*YOUR TASK*. Output only the lines below that start at the line containing "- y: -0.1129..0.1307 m" and end at the line containing "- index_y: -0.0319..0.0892", with both ends kept.

*DATA*.
**********

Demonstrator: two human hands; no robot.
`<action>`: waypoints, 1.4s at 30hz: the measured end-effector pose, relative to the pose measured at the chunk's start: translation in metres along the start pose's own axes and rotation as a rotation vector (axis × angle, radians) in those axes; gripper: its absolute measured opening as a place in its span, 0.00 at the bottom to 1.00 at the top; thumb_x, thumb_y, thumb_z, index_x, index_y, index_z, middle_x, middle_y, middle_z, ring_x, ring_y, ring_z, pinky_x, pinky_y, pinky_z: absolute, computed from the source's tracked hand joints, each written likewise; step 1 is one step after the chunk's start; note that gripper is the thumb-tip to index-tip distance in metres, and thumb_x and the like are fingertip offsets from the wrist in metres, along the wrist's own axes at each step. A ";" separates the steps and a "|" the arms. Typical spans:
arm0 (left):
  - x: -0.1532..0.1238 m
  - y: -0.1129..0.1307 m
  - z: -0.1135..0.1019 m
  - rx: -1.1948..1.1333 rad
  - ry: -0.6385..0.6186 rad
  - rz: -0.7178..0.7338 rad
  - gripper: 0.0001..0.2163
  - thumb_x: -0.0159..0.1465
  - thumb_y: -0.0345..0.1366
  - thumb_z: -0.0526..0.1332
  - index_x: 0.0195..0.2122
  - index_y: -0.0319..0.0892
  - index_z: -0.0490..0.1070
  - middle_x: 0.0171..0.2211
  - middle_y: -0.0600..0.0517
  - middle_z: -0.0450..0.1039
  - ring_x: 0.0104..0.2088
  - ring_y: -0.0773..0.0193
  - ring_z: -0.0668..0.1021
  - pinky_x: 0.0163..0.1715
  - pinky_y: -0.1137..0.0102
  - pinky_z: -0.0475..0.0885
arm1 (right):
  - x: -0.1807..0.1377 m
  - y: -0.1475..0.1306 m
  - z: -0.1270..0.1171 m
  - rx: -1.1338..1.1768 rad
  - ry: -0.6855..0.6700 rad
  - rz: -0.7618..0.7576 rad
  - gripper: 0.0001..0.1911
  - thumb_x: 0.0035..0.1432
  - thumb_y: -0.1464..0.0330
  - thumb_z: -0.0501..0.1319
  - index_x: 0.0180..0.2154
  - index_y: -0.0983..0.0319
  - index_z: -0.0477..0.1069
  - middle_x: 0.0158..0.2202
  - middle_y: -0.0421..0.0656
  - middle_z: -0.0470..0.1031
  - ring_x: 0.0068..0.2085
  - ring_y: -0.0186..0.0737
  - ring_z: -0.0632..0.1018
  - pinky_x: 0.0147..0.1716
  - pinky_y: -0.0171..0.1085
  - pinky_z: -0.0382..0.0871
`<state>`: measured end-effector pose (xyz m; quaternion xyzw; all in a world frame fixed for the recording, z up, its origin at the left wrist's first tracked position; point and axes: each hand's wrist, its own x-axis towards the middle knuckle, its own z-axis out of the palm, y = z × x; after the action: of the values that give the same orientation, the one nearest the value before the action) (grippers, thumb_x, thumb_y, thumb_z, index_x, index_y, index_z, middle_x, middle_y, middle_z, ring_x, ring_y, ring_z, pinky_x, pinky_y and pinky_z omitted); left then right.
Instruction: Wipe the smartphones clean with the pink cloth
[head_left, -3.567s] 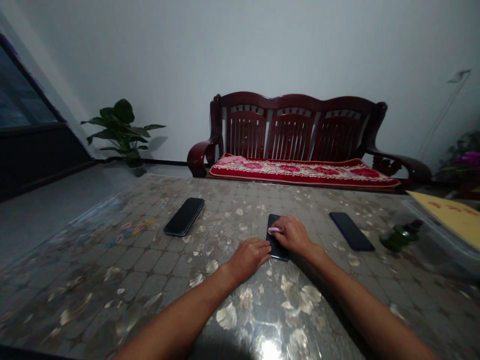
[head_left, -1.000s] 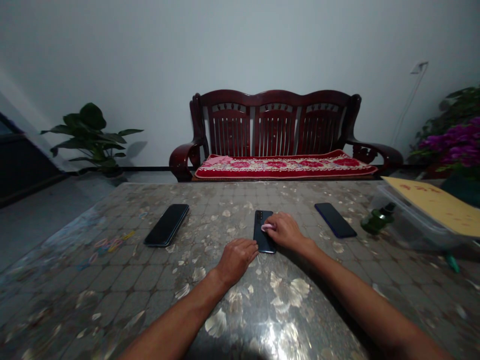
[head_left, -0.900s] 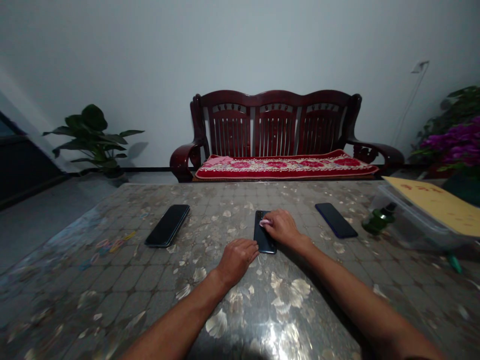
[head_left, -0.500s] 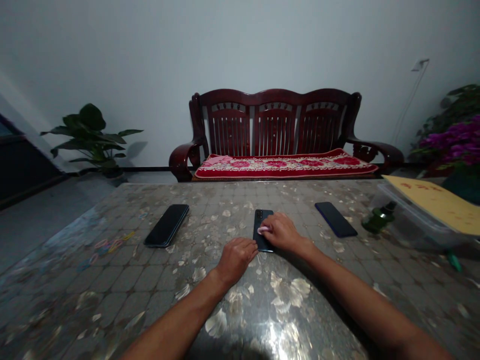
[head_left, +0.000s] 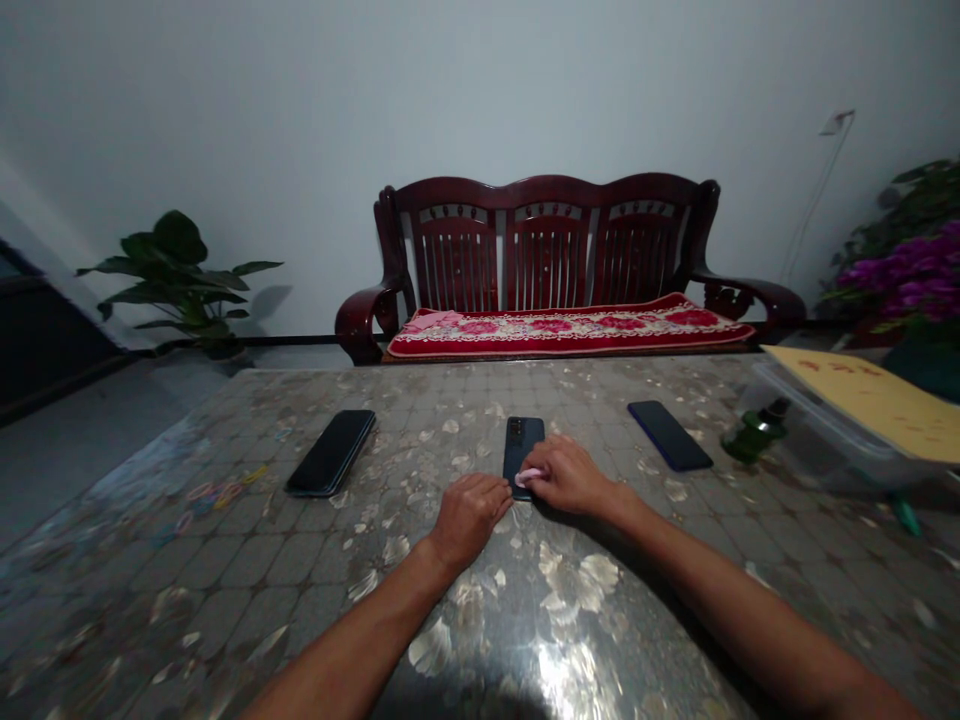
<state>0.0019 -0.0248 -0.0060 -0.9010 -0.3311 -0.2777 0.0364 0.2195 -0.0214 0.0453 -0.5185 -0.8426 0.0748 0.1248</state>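
Note:
A dark phone (head_left: 523, 434) lies back side up on the table, its camera block at the far end. My right hand (head_left: 568, 474) is closed around a small pale pink cloth (head_left: 529, 476) and presses it on the lower part of the phone's back. At the phone's near left corner, my left hand (head_left: 471, 512) rests with its fingers together and bent, the tips holding the edge. The right hand hides part of the phone's right side.
On the table's patterned cover (head_left: 315, 590) lie a black phone (head_left: 331, 453) to the left and a blue-edged phone (head_left: 669, 435) to the right. Coloured bands (head_left: 225, 490) are at far left. A green bottle (head_left: 754, 432) stands by a clear plastic box (head_left: 817, 450) under yellow card (head_left: 870, 395).
My right hand has slid the pink cloth down the phone's back towards me. My left hand stays at the near left corner.

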 end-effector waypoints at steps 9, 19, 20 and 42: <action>-0.001 -0.002 0.004 0.007 0.012 0.002 0.04 0.68 0.33 0.62 0.39 0.42 0.78 0.38 0.49 0.82 0.37 0.60 0.82 0.40 0.67 0.76 | 0.003 0.008 0.004 -0.071 0.106 0.129 0.11 0.64 0.65 0.57 0.36 0.60 0.78 0.37 0.46 0.79 0.42 0.43 0.73 0.42 0.39 0.55; 0.035 0.037 -0.029 0.108 -0.374 -0.307 0.09 0.69 0.41 0.62 0.41 0.40 0.74 0.41 0.45 0.77 0.41 0.55 0.81 0.39 0.67 0.74 | 0.020 0.036 -0.005 0.077 0.144 0.264 0.14 0.64 0.61 0.57 0.39 0.59 0.80 0.40 0.44 0.80 0.42 0.41 0.74 0.40 0.36 0.58; 0.042 0.043 -0.031 0.116 -0.381 -0.354 0.12 0.68 0.43 0.62 0.45 0.40 0.73 0.44 0.44 0.76 0.42 0.54 0.81 0.39 0.66 0.74 | 0.026 0.041 -0.004 0.071 0.145 0.285 0.15 0.65 0.61 0.57 0.38 0.61 0.79 0.40 0.45 0.80 0.43 0.41 0.74 0.40 0.35 0.58; 0.085 0.074 0.008 0.384 -0.571 -0.590 0.28 0.62 0.30 0.62 0.64 0.35 0.62 0.54 0.27 0.71 0.46 0.43 0.79 0.37 0.60 0.76 | 0.058 0.056 0.007 0.234 0.091 0.428 0.13 0.61 0.63 0.59 0.41 0.61 0.79 0.42 0.49 0.81 0.42 0.44 0.78 0.35 0.35 0.61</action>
<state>0.1051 -0.0315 0.0408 -0.7856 -0.6160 0.0497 0.0295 0.2410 0.0554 0.0320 -0.6700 -0.6926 0.1732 0.2033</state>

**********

*RESPONSE TO THIS TASK*.
  - y: -0.1129..0.1307 m
  - z: -0.1135..0.1019 m
  - rx: -1.1948..1.1333 rad
  - ry: -0.6385..0.6186 rad
  - rz: -0.7178..0.7338 rad
  - gripper: 0.0001..0.2163
  - thumb_x: -0.0159..0.1465
  - thumb_y: -0.0345..0.1366
  - thumb_z: -0.0526..0.1332
  - index_x: 0.0195..0.2122
  - index_y: -0.0319..0.0892

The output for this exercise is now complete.